Wouldn't this also cause threading issues?  The obvious solution would be to use
TLS, but his requires duplicating the cache across threads.  Also, using AAs
internally like this would lead to very deeply hidden memory allocations, and
therefore possibly more frequent GC, etc.

"Denis Koroskin" <2korden gmail.com> writes:

On Sat, 10 Jan 2009 07:14:07 +0300, dsimcha <dsimcha yahoo.com> wrote:

 == Quote from Walter Bright (newshound1 digitalmars.com)'s article
 Michel Fortin wrote:
 Hum, could the compiler be trusted to add the memoization code to pure
 functions so they can stay pure?

 If the compiler does general memoization on pure functions, all it has
 to do is use the bits of the arguments passed on the stack to the
 function as an index into an associative array of the return values.
 The problem is identifying if this would be faster than recomputing the
 return value.

 Wouldn't this also cause threading issues?  The obvious solution would  
 be to use
 TLS, but his requires duplicating the cache across threads.  Also, using  
 AAs
 internally like this would lead to very deeply hidden memory  
 allocations, and
 therefore possibly more frequent GC, etc.

Thread-safe (lock-free?) container would do the trick just fine.

Michel Fortin <michel.fortin michelf.com> writes:

On 2009-01-09 23:14:07 -0500, dsimcha <dsimcha yahoo.com> said:

 Wouldn't this also cause threading issues?

Well, I'd trust the compiler-generated code would not cause threading 
issues. :-)


 The obvious solution would be to use TLS, but his requires duplicating 
 the cache across threads.

Well, there isn't many choices. Either it's TLS, or the cache need to 
be synchronized (using either locks or lock-free algorithms; both will 
add some overhead anyway).

That said, if you memoize a function member of a class, the memoization 
data could be added to the class and not be global. If the object is 
not shared across threads, then the memoization data isn't either. If 
the object is shared, then you'd need either TLS or synchronization.


 Also, using AAs internally like this would lead to very deeply hidden 
 memory allocations, and
 therefore possibly more frequent GC, etc.

Perhaps the cache needs to be a little smarter than a regular AA. You 
may not want to keep each and every value that was computed.
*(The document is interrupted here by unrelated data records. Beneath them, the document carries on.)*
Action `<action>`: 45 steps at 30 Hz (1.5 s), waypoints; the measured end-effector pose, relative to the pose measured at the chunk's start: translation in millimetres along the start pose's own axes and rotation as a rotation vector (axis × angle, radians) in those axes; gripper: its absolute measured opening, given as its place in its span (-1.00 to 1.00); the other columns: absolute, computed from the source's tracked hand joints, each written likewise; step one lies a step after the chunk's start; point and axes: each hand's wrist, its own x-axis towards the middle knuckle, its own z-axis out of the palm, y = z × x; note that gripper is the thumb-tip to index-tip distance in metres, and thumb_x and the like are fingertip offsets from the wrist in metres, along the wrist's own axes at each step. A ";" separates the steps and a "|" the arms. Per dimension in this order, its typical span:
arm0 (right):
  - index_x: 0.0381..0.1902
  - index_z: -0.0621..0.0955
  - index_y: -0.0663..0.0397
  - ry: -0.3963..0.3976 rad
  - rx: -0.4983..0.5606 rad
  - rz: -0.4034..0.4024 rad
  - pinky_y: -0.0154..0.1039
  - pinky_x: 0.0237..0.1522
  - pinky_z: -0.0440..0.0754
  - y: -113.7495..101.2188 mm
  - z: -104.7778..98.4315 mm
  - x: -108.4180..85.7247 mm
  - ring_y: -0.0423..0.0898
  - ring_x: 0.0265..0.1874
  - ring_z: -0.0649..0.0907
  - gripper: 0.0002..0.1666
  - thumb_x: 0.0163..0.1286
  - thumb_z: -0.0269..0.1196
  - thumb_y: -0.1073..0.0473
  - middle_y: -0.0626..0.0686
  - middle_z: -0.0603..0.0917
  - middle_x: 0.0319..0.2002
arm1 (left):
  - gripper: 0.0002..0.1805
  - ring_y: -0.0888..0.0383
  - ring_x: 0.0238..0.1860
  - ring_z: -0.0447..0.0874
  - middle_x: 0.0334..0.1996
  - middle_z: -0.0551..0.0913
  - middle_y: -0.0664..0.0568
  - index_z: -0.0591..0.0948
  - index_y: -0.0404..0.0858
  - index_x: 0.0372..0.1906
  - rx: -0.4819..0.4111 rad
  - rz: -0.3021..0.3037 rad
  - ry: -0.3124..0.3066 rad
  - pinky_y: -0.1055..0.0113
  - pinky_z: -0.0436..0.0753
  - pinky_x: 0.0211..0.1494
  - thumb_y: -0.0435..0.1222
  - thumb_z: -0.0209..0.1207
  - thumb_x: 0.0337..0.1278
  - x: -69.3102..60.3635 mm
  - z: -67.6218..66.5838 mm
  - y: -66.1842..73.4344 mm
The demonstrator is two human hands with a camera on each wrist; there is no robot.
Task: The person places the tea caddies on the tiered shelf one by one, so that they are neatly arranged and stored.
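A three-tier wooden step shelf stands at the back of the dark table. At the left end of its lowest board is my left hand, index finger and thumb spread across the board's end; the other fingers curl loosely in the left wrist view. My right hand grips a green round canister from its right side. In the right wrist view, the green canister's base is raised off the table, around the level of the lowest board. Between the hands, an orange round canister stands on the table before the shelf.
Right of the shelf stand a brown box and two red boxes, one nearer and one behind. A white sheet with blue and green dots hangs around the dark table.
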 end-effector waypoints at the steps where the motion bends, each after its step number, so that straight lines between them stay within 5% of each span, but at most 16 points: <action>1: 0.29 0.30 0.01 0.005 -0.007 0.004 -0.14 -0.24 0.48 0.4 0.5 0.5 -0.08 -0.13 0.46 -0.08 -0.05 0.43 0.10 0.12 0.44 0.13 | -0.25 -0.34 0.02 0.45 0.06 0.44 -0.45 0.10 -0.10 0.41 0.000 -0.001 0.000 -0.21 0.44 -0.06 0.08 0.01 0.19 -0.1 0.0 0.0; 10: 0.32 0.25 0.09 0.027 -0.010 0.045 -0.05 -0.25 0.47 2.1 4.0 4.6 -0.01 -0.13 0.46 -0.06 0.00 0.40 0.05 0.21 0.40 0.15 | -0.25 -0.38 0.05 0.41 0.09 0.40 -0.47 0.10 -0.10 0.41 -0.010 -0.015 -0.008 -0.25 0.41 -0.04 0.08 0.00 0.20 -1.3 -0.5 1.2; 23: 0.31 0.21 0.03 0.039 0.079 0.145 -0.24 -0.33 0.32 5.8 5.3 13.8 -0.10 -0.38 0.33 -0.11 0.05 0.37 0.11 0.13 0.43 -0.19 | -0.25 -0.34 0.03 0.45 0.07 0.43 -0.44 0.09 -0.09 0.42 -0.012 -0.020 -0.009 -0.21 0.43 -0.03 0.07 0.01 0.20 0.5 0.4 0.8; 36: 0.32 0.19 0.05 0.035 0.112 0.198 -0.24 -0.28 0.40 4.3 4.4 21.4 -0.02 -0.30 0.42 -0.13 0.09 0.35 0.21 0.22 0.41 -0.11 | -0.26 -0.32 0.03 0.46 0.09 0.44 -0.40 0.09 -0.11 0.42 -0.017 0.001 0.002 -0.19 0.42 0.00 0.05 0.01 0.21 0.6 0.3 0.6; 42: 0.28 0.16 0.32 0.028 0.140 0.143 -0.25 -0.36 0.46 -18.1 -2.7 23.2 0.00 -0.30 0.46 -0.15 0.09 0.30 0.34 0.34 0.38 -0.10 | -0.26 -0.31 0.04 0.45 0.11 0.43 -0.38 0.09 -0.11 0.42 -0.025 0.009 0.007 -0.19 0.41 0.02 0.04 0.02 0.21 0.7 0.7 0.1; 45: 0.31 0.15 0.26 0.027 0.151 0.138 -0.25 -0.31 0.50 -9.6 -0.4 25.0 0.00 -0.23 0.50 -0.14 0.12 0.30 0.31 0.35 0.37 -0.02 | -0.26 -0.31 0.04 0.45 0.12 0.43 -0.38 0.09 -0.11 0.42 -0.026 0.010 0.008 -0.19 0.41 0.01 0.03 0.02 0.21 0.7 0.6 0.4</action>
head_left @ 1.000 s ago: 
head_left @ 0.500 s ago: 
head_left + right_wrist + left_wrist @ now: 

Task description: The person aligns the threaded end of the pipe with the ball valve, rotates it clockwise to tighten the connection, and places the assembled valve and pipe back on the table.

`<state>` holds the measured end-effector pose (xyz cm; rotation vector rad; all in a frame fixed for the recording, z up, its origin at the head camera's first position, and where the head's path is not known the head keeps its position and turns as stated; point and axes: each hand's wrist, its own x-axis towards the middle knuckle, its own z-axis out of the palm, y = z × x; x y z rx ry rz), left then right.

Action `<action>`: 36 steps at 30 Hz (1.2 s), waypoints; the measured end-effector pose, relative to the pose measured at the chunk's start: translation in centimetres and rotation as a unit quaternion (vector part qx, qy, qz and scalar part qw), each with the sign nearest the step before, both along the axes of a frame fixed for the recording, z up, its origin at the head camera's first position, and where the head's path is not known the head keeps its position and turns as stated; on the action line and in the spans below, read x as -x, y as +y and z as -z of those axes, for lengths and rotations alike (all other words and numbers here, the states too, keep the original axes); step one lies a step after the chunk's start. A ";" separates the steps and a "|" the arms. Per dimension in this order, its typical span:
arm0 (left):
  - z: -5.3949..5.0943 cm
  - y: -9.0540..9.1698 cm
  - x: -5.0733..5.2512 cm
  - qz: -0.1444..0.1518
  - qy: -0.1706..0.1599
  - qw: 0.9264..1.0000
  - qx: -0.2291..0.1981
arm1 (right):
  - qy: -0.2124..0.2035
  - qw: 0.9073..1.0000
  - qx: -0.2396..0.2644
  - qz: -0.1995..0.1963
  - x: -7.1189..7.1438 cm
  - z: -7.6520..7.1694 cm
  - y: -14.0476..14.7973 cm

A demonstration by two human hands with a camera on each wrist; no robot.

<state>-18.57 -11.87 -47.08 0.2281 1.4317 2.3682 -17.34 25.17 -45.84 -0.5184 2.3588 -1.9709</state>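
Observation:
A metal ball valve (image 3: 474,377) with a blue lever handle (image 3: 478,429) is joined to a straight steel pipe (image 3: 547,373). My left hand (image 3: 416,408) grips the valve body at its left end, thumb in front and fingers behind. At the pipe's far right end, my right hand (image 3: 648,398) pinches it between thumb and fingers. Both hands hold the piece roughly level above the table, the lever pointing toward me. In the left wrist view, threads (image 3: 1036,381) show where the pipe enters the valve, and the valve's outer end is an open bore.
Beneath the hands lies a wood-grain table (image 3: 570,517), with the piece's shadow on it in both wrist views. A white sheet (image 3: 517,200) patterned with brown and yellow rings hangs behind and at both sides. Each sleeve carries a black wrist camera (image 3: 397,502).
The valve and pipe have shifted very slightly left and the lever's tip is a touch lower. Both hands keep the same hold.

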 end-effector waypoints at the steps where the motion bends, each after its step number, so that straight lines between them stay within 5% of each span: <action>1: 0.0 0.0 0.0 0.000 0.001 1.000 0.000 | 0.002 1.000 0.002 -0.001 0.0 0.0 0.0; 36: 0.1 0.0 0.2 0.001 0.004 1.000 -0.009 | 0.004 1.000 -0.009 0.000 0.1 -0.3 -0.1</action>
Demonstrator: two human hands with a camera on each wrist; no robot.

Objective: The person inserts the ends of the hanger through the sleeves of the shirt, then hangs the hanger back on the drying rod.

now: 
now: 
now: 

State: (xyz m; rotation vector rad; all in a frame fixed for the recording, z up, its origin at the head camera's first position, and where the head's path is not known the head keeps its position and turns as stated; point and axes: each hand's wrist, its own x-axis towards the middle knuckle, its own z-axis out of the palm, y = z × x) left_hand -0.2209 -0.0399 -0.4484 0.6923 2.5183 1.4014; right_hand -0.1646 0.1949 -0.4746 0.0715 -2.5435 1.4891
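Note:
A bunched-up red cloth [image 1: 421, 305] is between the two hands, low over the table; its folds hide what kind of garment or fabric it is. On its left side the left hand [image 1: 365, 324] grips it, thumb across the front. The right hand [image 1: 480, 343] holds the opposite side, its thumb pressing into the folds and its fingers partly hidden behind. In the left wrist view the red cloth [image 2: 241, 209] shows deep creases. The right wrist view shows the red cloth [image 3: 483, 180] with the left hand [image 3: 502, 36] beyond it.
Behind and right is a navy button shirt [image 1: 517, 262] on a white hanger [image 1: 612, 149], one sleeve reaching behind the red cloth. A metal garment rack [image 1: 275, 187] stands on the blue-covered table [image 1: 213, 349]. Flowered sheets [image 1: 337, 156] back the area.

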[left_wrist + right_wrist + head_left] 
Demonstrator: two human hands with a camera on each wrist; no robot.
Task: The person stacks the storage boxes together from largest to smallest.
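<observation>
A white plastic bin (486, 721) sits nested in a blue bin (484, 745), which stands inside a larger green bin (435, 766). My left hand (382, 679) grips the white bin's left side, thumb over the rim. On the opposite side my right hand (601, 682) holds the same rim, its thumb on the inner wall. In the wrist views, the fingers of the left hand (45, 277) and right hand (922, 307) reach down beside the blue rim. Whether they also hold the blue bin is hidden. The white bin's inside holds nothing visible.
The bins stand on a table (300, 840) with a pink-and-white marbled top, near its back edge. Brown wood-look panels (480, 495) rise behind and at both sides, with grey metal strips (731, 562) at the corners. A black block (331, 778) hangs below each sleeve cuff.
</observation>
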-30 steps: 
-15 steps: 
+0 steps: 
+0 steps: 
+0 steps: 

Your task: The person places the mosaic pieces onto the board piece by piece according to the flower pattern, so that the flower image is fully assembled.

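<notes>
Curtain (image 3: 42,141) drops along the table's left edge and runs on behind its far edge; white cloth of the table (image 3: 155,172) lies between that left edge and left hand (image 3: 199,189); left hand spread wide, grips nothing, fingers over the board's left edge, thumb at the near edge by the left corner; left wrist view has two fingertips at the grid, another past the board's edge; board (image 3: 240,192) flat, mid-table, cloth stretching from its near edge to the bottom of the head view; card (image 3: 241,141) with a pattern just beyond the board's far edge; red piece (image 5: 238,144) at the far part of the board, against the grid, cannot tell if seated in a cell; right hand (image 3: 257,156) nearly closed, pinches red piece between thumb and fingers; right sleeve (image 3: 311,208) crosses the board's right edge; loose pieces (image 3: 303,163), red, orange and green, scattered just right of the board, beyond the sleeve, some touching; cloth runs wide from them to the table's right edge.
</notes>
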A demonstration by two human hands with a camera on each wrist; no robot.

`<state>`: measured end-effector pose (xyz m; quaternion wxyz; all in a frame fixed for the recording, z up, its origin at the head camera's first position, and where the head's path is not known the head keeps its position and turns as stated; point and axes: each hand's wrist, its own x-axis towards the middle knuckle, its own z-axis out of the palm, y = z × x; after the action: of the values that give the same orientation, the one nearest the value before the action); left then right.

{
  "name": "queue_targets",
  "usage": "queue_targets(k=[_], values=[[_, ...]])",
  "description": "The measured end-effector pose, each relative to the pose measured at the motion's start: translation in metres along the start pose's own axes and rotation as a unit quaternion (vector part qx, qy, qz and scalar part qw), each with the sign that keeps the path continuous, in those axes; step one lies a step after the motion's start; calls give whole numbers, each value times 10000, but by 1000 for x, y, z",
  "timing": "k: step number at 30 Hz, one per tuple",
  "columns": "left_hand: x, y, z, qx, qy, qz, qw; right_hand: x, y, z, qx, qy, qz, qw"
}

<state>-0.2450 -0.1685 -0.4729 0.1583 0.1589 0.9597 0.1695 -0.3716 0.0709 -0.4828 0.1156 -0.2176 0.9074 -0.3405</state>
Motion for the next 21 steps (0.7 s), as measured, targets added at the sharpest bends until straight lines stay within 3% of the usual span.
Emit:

Depending 
on the situation, keeping only the 100 last results may be enough, in 
which case you can dedicate a fixed amount of memory for caching.

-- 
Michel Fortin
michel.fortin michelf.com
http://michelf.com/

Walter Bright <newshound1 digitalmars.com> writes:

dsimcha wrote:
 == Quote from Walter Bright (newshound1 digitalmars.com)'s article
 If the compiler does general memoization on pure functions, all it has
 to do is use the bits of the arguments passed on the stack to the
 function as an index into an associative array of the return values.
 The problem is identifying if this would be faster than recomputing the
 return value.

 
 Wouldn't this also cause threading issues?  The obvious solution would be to
use
 TLS, but his requires duplicating the cache across threads.  Also, using AAs
 internally like this would lead to very deeply hidden memory allocations, and
 therefore possibly more frequent GC, etc.

Immutable data doesn't have threading issues, which is the beauty of them.

dsimcha <dsimcha yahoo.com> writes:

== Quote from Walter Bright (newshound1 digitalmars.com)'s article
 dsimcha wrote:
 == Quote from Walter Bright (newshound1 digitalmars.com)'s article
 If the compiler does general memoization on pure functions, all it has
 to do is use the bits of the arguments passed on the stack to the
 function as an index into an associative array of the return values.
 The problem is identifying if this would be faster than recomputing the
 return value.

 Wouldn't this also cause threading issues?  The obvious solution would be to
use
 TLS, but his requires duplicating the cache across threads.  Also, using AAs
 internally like this would lead to very deeply hidden memory allocations, and
 therefore possibly more frequent GC, etc.

 Immutable data doesn't have threading issues, which is the beauty of them.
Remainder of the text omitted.